Drivers are more conscious of fuel economy than ever. The auto industry has responded by offering consumers a variety of energy-efficient vehicles. Most of them fall into three categories:
- Cars that burn conventional gasoline, but minimize their operating costs by using lightweight materials and a number of other technological innovations.
- Hybrids, which use a gasoline engine to charge a bank of batteries, which in turn power the car.
- Cars with diesel engines, which can run further on a gallon of fuel than their gasoline-powered counterparts.
Which type offers the most savings on fuel costs?
Hybrids produce the least emissions of the three types. They achieve stunningly high fuel-efficiency ratings, according to digitaltrends.com. For example, the Toyota Prius often gets up to 50 mpg on highways, according to a study by the National Insurance Crime Bureau.
However, these benefits are partially offset by the amount of greenhouse gasses used to produce the batteries that hybrids depend on. Those same batteries cause another shortcoming of hybrids: the high-purchase prices. Government grants and savings on gas offer hybrid drivers a discount over team, but these eco-friendly vehicles demand a significant up-front cost.
They can run purely on electricity for trips of limited length. For example, the Chevy Volt can travel up to 38 miles before exhausting a charge, according to Fueleconomy.gov. For those who live in urban areas or have short work commute, the car can go for extended periods without using any gas at all.

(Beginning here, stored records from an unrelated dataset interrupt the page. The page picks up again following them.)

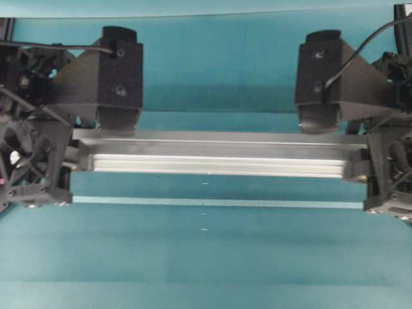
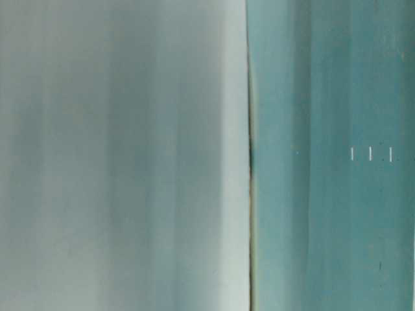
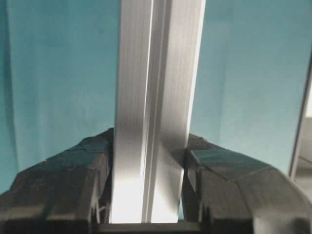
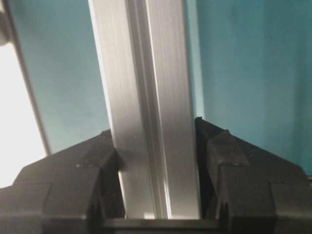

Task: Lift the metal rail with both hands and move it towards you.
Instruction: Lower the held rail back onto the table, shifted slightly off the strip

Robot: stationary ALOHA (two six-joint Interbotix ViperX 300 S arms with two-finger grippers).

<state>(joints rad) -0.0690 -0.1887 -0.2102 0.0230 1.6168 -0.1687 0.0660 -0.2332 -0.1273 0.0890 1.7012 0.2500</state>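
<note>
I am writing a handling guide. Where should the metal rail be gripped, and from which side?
Grip the metal rail near both square-cut ends, coming from above, jaws across its narrow width. It is long and straight, and the left gripper and right gripper hold it so.

Black boxy left gripper (image 1: 76, 159), right gripper (image 1: 362, 158), black cables
</note>
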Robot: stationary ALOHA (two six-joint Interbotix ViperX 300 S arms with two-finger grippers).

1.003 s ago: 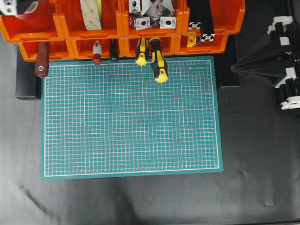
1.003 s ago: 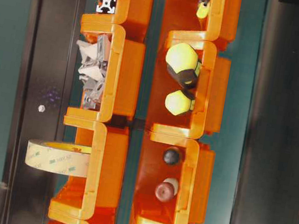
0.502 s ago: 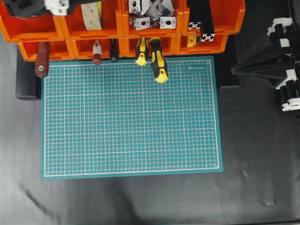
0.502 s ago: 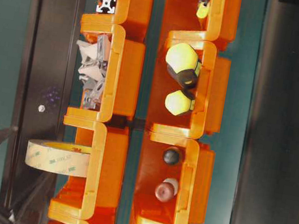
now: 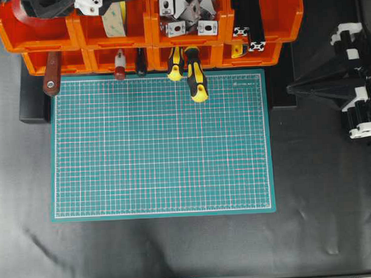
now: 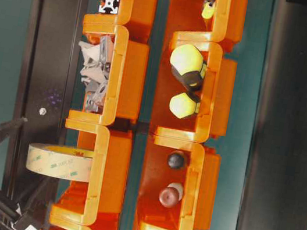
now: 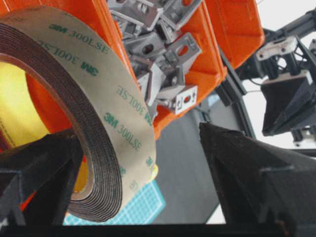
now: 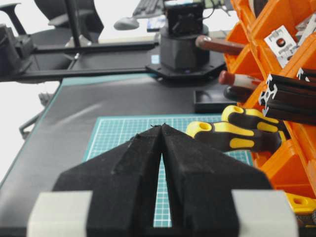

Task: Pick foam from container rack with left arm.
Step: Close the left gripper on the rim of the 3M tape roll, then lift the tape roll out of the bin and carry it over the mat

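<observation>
My left gripper (image 7: 143, 197) is at the container rack (image 5: 78, 33), jaws spread wide w/ the foam (image 7: 94, 113) standing on edge between them, nothing clamped yet. Foam sits in the rack's back row, second bin from the left end. Reach looks done; closing, lifting out are left. Tight room: orange bin wall beside one finger. Right gripper (image 8: 162, 148) closed, parked at the bench's right edge.

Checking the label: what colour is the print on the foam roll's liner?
Green lettering on cream-beige foam, clearest in the left wrist view.
</observation>
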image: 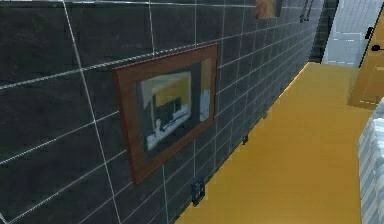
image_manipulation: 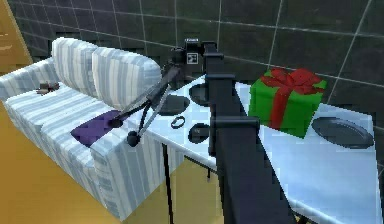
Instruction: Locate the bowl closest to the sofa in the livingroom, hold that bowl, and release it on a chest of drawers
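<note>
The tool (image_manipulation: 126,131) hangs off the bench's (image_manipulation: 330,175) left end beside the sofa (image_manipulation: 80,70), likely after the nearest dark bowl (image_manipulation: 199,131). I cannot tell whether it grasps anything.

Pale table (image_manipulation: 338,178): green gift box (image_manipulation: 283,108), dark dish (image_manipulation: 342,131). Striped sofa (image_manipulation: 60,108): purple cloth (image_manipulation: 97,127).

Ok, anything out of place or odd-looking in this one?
Nothing spilled, broken or tipped. Two loose things lie on the striped sofa: a purple item on the seat and a small brown thing farther along. The gift box and a dark dish sit level on the table.
</note>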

This advantage is of limited value for people who must drive long distances. And the base Volt carries a hefty price tag of almost $40,000.00. For many consumers, the payments on such an expensive vehicle would far outweigh any savings on fuel costs.
The Story on Diesels
Diesel engines rely on the greater inherent efficiency of the fuel they run on as opposed to conventional gasoline. Some models, such as the VW Passat TDI, commonly have more than 43 mpg, according to VW of Phoenix AZ. And, unlike hybrids, diesels aren’t dependent on batteries, which have a questionable life span, especially on high mileage vehicles.
Some people object to diesels due to their reputation for being noisy and releasing high amounts of pollutants. But technological advances over the past 10 years have made diesel vehicles cleaner-running and quieter. They produce higher amounts of greenhouse gasses than hybrids, making the first choice the greener choice based purely on emissions ratings.
They might have a green label or futuristic shape, but some conventional gas-powered vehicles are in good standing with the eco-friendly community. Honda Accord, Kia Rio and Toyota Camry were among the J.D. Power’s 30 environmentally friendly vehicles study, according to MSN.com. These vehicles accrue above-average gas mileage, while they don’t have the range or convenience drawbacks of hybrids and diesels.
Hybrids, deisels and conventional vehicles have strengths and weaknesses. All three vehicle types are far superior to gasoline engines in terms of economy, however. For this reason alone, budget-conscious drivers should give them serious consideration.